- Work instructions: Could you set down exactly the lines of the data below, starting at the one that holds "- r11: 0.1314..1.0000" and ending at the one that holds "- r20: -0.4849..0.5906", both included, and only those?

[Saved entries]

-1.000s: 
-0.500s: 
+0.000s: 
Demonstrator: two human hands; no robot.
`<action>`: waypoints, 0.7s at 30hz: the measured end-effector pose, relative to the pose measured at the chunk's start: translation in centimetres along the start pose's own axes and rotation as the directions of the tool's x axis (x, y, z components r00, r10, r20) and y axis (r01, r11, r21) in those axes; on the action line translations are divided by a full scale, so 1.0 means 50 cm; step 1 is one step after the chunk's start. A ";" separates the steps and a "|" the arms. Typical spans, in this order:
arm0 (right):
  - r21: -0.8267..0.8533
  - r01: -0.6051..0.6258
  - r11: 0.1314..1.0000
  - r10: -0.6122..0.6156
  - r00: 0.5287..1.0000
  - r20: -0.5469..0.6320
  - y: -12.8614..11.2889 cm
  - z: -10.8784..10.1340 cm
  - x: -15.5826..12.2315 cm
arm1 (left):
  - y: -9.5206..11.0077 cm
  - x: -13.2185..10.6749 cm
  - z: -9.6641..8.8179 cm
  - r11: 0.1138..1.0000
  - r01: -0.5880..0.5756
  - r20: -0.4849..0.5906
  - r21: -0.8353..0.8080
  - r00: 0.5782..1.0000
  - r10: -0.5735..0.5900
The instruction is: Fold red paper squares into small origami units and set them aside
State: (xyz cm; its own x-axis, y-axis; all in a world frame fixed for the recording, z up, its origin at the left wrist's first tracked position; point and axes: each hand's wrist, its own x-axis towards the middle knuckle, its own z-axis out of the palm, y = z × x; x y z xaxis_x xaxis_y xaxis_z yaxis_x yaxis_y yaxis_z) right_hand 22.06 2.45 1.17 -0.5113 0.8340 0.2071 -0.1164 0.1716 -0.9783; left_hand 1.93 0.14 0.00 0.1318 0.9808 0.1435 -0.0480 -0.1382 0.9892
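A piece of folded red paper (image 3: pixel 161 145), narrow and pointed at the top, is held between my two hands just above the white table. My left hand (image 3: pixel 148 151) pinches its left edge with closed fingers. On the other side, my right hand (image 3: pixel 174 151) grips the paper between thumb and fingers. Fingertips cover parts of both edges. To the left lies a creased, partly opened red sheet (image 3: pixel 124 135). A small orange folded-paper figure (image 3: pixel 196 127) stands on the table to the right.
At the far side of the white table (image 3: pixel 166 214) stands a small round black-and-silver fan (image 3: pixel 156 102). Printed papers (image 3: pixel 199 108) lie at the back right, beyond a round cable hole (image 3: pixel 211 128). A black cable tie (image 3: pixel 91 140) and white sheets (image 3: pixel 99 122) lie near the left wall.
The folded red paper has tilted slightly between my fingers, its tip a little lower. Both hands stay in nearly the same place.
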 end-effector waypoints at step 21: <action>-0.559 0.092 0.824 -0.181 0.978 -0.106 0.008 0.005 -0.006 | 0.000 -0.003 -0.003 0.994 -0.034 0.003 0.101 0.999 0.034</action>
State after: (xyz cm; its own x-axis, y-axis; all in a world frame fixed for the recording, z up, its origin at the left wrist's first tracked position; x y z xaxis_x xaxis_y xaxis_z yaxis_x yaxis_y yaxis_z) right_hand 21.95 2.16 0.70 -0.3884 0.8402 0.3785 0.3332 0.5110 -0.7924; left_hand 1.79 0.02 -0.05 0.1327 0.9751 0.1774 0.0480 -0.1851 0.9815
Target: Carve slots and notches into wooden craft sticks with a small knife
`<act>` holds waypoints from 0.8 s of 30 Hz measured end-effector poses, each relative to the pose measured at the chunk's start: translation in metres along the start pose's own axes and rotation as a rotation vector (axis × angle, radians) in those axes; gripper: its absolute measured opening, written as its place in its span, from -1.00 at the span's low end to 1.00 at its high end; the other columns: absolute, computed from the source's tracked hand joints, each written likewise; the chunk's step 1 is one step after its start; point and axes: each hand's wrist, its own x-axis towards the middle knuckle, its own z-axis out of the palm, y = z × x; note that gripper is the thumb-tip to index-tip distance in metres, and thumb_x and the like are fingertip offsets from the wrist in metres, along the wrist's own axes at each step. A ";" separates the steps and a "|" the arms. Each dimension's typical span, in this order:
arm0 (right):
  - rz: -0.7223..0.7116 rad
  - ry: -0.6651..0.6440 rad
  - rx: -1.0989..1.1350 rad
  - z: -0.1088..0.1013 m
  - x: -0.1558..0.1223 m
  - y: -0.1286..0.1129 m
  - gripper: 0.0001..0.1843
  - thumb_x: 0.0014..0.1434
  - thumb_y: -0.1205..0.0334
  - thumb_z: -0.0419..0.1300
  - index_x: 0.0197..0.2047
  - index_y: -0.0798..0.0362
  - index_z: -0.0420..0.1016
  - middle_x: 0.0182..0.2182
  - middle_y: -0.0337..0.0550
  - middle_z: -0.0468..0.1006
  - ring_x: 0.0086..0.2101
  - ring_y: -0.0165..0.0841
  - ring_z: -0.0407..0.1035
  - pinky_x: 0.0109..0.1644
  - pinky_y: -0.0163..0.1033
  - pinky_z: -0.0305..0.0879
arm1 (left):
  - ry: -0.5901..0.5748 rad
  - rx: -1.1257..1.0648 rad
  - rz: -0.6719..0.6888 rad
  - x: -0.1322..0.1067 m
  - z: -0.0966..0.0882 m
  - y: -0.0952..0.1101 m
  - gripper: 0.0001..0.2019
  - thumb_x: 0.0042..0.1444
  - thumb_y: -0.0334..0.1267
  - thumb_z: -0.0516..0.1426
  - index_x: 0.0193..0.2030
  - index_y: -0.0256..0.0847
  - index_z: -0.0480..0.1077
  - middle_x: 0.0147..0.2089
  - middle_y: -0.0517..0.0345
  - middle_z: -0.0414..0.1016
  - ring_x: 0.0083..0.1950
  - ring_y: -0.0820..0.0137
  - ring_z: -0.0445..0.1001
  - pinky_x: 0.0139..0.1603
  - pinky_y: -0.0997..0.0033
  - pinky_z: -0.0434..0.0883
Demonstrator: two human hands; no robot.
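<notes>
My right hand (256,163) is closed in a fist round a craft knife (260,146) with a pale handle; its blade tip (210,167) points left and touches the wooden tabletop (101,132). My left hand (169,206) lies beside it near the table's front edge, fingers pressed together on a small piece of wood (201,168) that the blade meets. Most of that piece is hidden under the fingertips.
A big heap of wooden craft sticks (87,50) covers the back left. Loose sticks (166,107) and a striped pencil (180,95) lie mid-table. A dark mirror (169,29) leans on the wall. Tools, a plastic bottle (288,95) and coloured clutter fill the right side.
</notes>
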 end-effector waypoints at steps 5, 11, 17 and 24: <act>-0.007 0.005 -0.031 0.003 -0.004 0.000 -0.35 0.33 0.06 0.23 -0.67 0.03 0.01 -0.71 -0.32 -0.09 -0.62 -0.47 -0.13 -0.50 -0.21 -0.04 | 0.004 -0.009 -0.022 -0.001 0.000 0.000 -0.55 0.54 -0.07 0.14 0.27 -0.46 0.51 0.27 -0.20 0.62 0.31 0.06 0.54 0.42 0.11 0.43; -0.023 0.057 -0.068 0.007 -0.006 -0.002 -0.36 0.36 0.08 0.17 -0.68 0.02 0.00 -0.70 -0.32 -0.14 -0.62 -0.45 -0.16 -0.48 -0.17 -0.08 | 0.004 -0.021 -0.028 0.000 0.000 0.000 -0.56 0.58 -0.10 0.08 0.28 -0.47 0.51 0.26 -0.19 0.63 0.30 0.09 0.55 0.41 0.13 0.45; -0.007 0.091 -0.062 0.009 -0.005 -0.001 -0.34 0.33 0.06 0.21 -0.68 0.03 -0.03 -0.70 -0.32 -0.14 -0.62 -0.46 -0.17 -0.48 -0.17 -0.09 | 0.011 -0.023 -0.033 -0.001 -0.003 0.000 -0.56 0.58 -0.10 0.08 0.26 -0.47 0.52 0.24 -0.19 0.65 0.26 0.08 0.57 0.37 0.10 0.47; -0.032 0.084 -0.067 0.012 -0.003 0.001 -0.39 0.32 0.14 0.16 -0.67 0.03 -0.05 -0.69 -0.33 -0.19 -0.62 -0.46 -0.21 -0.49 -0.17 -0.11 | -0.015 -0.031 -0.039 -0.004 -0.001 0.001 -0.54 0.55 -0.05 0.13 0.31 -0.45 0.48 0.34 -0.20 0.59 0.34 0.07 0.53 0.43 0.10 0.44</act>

- Solution for this task:
  - r11: 0.1314..1.0000
  - r10: -0.6122..0.6156
  - r00: 0.5287..1.0000
  - r20: -0.5469..0.6320
  - y: -12.8614..11.2889 cm
  - z: -10.8784..10.1340 cm
  - x: -15.5826..12.2315 cm
arm1 (left):
  - y: -9.5206..11.0077 cm
  - x: -13.2185..10.6749 cm
  - z: -9.6641..8.8179 cm
  - r11: 0.1138..1.0000
  - r01: -0.5880..0.5756
  - r20: -0.4849..0.5906

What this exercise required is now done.